Officers from the Pocatello Police Department will cook the hamburgers and hotdogs, and Simplot will provide the french fries.

Vann said that one of the goals of the celebration is to feature community resources, like Aid for Friends and the Pocatello Free Clinic and make it easier for people to find them.

“It is a means by which … residents who are not familiar, can get to know all of these services. … Because a lot of times people work, go to school and that’s it. They don’t interact in the community, or they don’t really know what services are available in the neighborhood,” Vann said.

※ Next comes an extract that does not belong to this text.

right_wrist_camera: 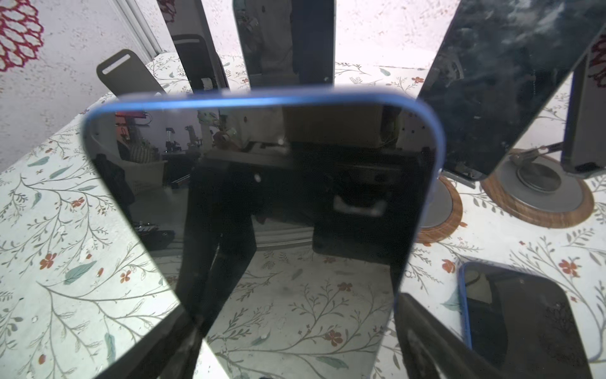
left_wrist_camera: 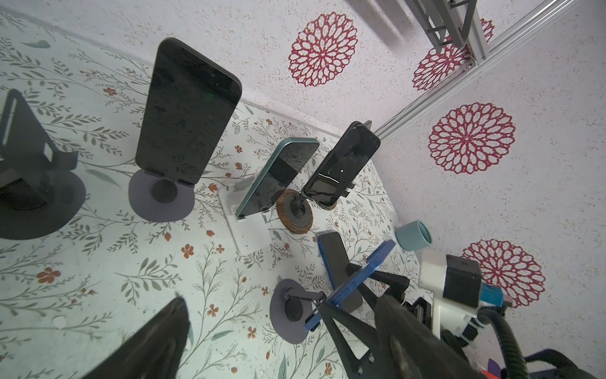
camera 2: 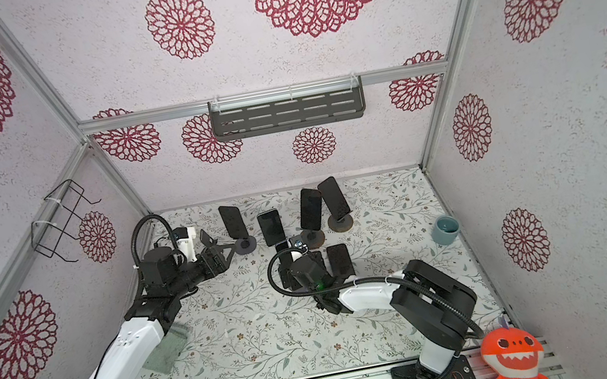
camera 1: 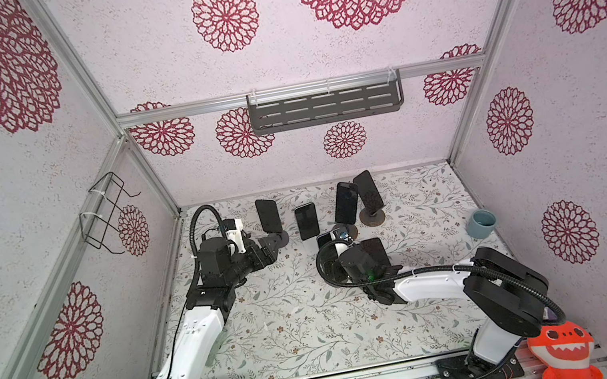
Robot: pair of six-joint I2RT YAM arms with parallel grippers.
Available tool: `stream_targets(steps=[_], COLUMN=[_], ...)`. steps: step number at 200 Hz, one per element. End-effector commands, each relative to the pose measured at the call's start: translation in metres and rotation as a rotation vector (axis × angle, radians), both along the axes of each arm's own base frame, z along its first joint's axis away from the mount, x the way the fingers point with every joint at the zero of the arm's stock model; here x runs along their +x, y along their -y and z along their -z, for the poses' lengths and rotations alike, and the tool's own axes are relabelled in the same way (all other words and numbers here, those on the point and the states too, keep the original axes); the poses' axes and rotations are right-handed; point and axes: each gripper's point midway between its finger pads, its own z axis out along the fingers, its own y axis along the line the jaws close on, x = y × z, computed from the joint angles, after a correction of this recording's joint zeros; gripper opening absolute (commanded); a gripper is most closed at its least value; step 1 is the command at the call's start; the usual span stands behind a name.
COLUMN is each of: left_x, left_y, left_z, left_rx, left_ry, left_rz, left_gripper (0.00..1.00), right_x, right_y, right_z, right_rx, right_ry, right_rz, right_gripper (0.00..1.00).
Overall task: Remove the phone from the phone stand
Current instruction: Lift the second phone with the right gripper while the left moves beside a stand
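The blue phone [right_wrist_camera: 262,183] leans on its stand [left_wrist_camera: 284,328], a thin black arm on a flat grey disc, near the middle of the table [camera 1: 296,326]. Its glass is dark and glossy, mirroring the room, inside a rounded metallic-blue rim.

The right gripper [right_wrist_camera: 295,308] reaches over it from the front. Its matte black fingers [right_wrist_camera: 423,338] are spread wide, one beside each long edge of the phone. Whether they press on those edges I cannot tell, since both tips are blurred and cut off in the right wrist view. In both top views the wrist hides most of that phone.

The left gripper [camera 2: 217,244] hovers over to the left, with its fingers [left_wrist_camera: 157,341] apart and nothing between them. It is near a bare stand [left_wrist_camera: 32,157] of bent black sheet metal.

Just beside the blue phone, a flat phone [right_wrist_camera: 515,321], also blue-rimmed, lies on the floral tablecloth. Toward the back wall more phones stand propped:
- A black phone [left_wrist_camera: 187,111] is on a grey disc.
- A teal phone [left_wrist_camera: 278,177] is in a white plastic cradle.
- A smudged phone [left_wrist_camera: 344,164] is on a wood-rimmed round base, with only a sliver of another showing behind it.

A matte teal cup [camera 1: 481,223] sits well apart, near the right wall.
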Motion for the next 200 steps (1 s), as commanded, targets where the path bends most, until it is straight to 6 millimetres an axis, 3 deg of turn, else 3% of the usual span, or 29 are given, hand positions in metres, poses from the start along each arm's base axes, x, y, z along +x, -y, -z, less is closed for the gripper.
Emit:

One of the key components of the celebration is the story sharing booth, which has been present every year. One of the side effects of offering this for former residents, bringing them to the same event, is that it reunites people who haven’t seen each other for years, or possibly decades.

“The first two years, it really was like a community neighborhood reunion, because there are a lot of folks that had not seen one another since high school or even junior high,” Vann said.

But Vann doesn’t expect to see too many more new former triangle residents at the celebration.

“Sadly, we’re all getting older … so many of us are dying,” Vann said. “We have our children or our grandchildren, who may or may not even live here.”

When Vann’s daughter comes to visit, she brings her to the Lasting Legacy monument, “so that she can actually see our name on that monument. Not only my family’s name, but her dad’s family’s name is on the monument, so it gives one that real sense of community.”